TASK ITEM: Using the listing below, print exactly everything from the line with "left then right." down to the line with "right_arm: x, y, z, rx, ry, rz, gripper", both included, and nothing more.
== Segment start ==
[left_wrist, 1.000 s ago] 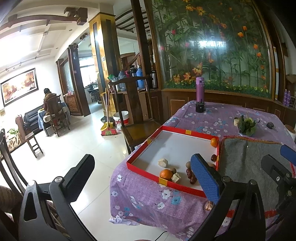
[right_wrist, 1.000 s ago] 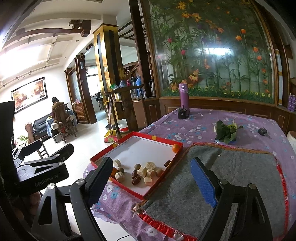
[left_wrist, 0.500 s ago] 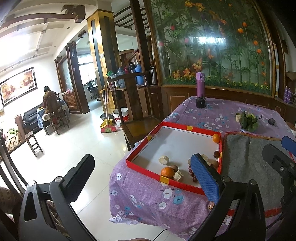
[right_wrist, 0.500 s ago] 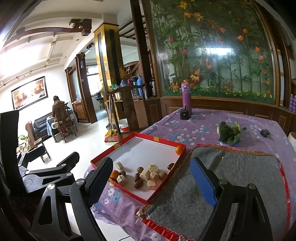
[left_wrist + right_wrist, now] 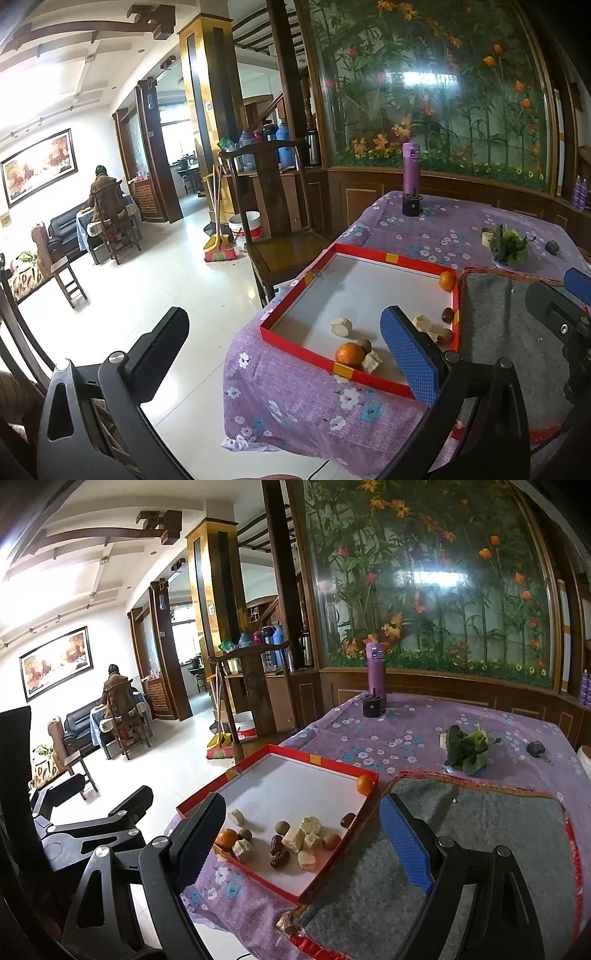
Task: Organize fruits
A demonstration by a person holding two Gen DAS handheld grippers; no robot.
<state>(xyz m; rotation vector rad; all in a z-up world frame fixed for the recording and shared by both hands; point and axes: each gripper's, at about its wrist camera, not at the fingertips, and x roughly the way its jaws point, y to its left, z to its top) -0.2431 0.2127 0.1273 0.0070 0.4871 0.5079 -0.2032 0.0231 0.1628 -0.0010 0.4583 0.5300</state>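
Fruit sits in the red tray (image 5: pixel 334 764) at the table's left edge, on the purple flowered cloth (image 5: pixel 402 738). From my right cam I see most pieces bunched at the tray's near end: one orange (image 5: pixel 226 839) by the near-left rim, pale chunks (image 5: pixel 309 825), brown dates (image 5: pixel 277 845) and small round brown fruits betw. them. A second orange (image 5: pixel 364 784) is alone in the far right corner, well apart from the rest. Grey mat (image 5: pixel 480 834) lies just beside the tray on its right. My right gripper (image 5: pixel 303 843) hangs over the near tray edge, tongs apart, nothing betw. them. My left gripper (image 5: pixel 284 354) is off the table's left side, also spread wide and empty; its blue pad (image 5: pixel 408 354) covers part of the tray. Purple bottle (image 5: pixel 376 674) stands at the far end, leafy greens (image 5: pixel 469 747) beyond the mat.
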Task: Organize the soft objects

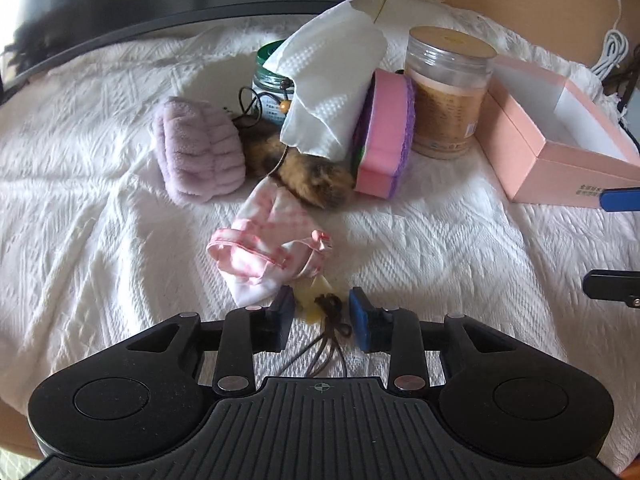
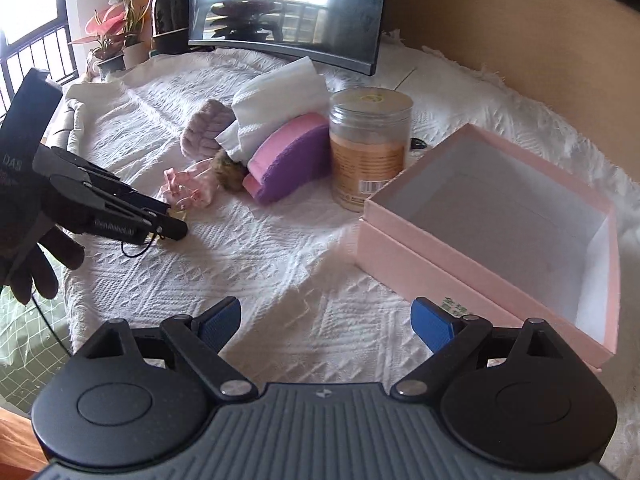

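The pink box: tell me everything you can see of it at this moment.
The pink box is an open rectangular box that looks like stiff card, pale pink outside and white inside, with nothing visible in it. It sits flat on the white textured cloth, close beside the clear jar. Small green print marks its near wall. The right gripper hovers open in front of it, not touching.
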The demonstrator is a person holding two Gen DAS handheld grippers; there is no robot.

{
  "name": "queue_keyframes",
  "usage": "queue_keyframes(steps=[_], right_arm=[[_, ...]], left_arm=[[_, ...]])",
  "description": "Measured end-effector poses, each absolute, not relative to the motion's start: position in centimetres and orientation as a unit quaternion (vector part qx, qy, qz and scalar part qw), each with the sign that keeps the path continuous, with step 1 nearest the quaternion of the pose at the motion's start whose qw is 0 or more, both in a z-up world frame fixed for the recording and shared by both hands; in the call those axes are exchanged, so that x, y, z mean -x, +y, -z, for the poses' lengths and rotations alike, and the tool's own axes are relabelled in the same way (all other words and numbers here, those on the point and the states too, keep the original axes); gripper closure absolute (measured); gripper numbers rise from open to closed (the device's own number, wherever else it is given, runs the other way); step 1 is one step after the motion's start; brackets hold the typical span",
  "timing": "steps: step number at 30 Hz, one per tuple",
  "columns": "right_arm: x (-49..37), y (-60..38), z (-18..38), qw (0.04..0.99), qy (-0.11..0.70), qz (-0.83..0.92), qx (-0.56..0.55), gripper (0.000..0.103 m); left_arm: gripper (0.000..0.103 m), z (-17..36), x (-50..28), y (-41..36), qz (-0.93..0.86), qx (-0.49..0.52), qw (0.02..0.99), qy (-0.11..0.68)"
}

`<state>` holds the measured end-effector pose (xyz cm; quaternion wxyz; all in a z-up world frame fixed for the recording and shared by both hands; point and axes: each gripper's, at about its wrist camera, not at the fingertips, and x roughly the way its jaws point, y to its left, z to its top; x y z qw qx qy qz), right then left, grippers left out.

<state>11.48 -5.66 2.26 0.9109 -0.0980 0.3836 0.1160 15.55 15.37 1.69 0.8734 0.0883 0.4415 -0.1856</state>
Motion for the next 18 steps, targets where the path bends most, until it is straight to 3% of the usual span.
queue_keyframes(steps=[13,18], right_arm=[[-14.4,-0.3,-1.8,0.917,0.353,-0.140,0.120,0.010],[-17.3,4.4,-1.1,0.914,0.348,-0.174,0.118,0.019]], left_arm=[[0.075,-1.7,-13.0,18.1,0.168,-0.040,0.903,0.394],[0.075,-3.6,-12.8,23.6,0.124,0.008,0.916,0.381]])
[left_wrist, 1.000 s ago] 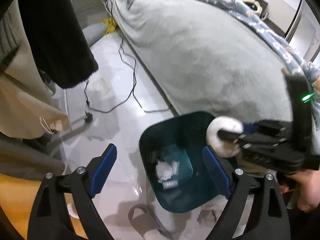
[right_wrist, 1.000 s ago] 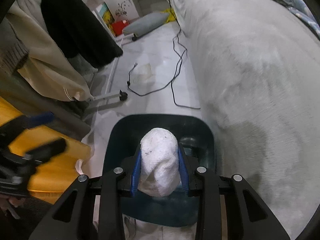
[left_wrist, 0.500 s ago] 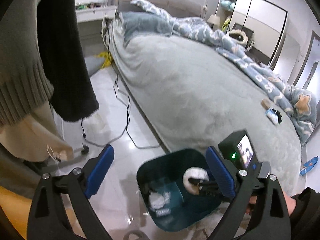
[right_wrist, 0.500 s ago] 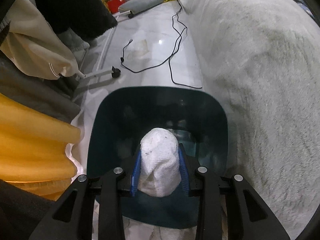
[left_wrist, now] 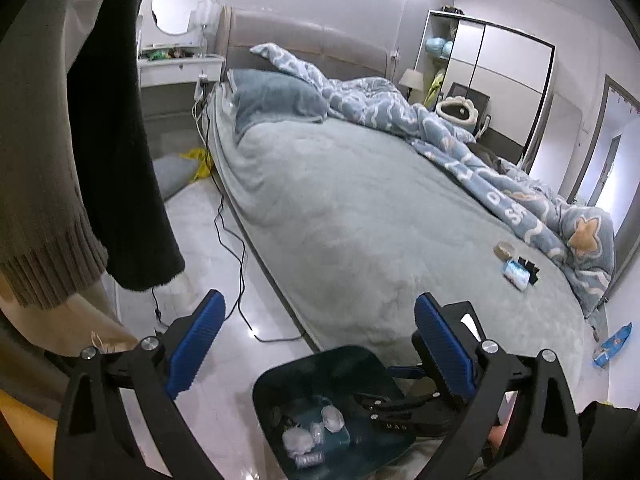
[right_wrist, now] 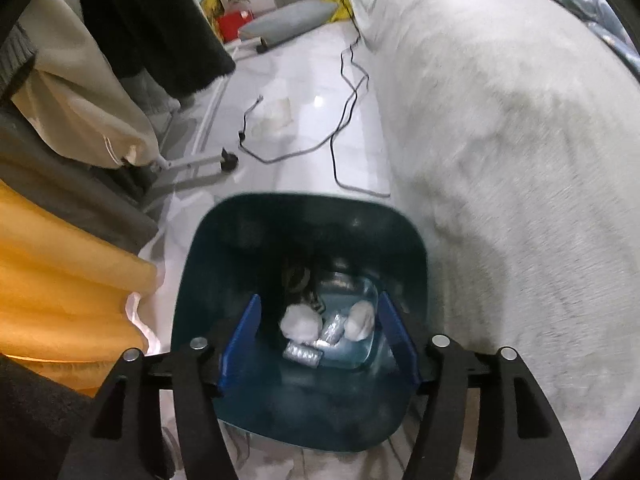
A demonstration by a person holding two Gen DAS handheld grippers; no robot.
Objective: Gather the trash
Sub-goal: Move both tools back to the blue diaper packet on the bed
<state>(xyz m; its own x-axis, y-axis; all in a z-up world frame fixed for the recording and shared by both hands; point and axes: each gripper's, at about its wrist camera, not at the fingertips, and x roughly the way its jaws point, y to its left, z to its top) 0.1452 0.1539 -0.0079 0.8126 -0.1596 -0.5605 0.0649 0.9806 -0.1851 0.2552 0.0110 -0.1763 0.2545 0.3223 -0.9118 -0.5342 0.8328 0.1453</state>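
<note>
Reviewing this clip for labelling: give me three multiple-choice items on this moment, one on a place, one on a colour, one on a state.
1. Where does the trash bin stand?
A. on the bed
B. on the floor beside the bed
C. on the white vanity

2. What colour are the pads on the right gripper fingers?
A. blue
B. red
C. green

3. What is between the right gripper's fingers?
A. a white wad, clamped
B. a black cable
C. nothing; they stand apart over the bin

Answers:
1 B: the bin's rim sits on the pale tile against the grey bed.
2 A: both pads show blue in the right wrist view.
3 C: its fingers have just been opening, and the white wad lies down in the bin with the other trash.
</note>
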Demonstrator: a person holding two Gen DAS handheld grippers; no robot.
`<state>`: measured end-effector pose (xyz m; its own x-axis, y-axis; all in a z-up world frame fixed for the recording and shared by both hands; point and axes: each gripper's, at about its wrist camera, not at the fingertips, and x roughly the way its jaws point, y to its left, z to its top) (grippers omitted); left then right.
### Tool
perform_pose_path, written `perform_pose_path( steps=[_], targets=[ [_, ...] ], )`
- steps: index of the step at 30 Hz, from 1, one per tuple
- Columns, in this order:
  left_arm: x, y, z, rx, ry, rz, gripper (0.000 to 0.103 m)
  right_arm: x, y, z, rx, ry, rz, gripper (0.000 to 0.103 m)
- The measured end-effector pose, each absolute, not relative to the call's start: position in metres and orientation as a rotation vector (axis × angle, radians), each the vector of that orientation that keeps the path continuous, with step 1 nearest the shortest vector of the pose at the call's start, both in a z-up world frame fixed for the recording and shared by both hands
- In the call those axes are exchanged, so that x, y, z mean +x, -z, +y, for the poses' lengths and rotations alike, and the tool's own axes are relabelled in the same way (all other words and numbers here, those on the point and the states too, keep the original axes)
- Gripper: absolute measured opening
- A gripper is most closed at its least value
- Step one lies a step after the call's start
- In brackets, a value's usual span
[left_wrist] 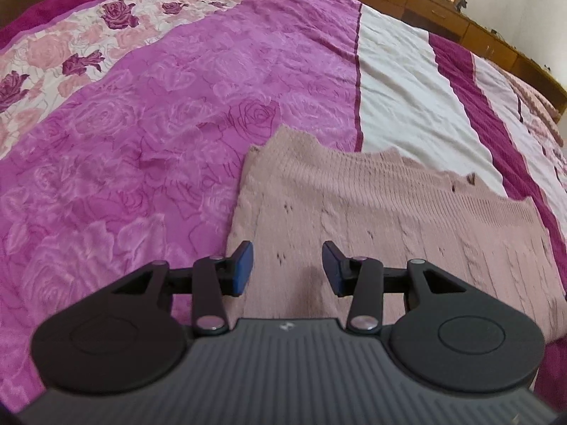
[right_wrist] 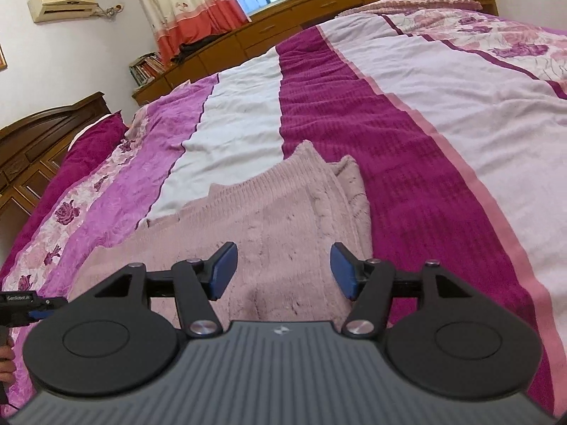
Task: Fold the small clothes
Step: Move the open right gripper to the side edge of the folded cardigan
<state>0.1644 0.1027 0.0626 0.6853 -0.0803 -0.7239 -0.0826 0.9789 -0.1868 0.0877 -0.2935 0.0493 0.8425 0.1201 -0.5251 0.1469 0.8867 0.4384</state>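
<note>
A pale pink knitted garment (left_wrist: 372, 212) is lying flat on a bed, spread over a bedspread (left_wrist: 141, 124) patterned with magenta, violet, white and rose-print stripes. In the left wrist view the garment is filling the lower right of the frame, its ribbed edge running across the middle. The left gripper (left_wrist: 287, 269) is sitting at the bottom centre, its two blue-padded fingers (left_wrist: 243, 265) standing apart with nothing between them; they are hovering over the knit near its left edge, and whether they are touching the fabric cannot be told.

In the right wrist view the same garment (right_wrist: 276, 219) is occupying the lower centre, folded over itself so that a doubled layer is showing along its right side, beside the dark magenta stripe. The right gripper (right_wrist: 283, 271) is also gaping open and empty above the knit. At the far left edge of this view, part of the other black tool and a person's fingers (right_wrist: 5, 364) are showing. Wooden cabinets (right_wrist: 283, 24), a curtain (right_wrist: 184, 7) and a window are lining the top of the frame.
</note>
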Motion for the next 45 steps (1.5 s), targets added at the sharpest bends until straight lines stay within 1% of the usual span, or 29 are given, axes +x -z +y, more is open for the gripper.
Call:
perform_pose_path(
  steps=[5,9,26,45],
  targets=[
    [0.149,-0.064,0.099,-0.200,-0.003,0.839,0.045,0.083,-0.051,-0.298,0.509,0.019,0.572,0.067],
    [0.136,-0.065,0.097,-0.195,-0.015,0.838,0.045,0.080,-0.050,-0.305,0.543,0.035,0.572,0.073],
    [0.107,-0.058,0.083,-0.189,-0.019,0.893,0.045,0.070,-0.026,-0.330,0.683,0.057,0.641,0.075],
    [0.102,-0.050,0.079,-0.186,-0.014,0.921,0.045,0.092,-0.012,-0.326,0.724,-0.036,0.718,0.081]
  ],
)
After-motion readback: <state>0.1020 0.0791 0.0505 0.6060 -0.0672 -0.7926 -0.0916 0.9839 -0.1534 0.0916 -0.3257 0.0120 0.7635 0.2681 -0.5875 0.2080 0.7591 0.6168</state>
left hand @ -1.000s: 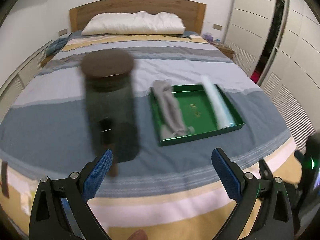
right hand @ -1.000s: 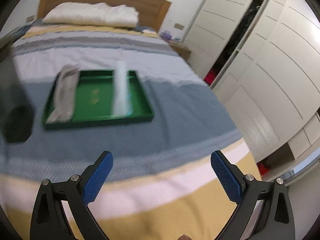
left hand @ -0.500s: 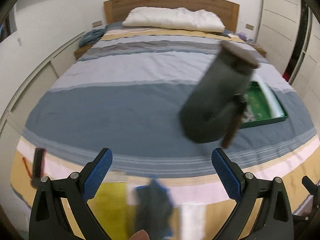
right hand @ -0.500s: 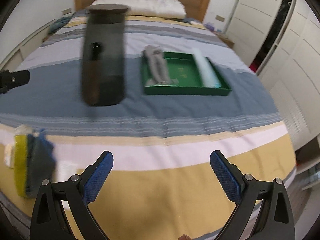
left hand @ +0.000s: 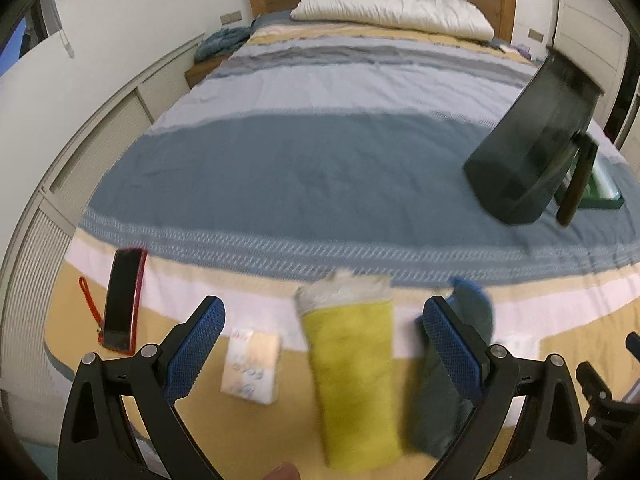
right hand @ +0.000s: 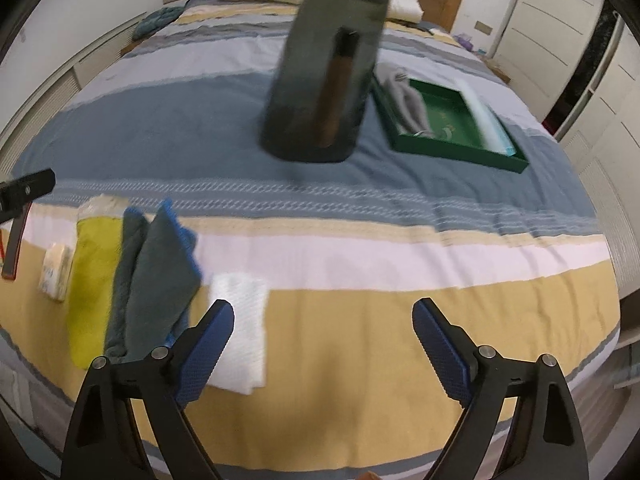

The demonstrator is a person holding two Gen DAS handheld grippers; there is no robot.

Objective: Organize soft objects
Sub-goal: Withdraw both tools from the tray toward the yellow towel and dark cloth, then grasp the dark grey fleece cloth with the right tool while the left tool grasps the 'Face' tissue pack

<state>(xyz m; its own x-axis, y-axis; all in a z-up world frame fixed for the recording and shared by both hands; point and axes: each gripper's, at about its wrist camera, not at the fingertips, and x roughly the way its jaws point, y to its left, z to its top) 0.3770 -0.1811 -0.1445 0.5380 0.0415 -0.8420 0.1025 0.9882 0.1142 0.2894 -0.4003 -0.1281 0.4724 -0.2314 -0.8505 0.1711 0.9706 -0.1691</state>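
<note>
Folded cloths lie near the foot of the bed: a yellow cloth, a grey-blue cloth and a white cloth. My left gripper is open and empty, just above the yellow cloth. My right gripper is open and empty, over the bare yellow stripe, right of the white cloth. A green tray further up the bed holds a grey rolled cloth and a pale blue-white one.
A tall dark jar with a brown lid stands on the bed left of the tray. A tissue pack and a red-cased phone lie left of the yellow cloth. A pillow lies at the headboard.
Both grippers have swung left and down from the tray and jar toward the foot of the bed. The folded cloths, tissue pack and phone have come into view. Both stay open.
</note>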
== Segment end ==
RESPONSE TO THE EXERCISE:
`<state>`: measured end-effector pose (xyz m; its own x-axis, y-axis; all in a z-up world frame fixed for the recording and shared by both hands; point and axes: each gripper's, at about its wrist camera, not at the fingertips, and x roughly the way its jaws point, y to its left, z to its top) (grippers omitted); left then right.
### Tool
perform_pose_path, written `perform_pose_path( steps=[_], targets=[ [_, ...] ], )`
- steps: index of the step at 30 Hz, from 1, one per tuple
- Columns, in this order:
  left_arm: x, y, z, rx, ry, rz, gripper (0.000 to 0.103 m)
  right_arm: x, y, z, rx, ry, rz, gripper (0.000 to 0.103 m)

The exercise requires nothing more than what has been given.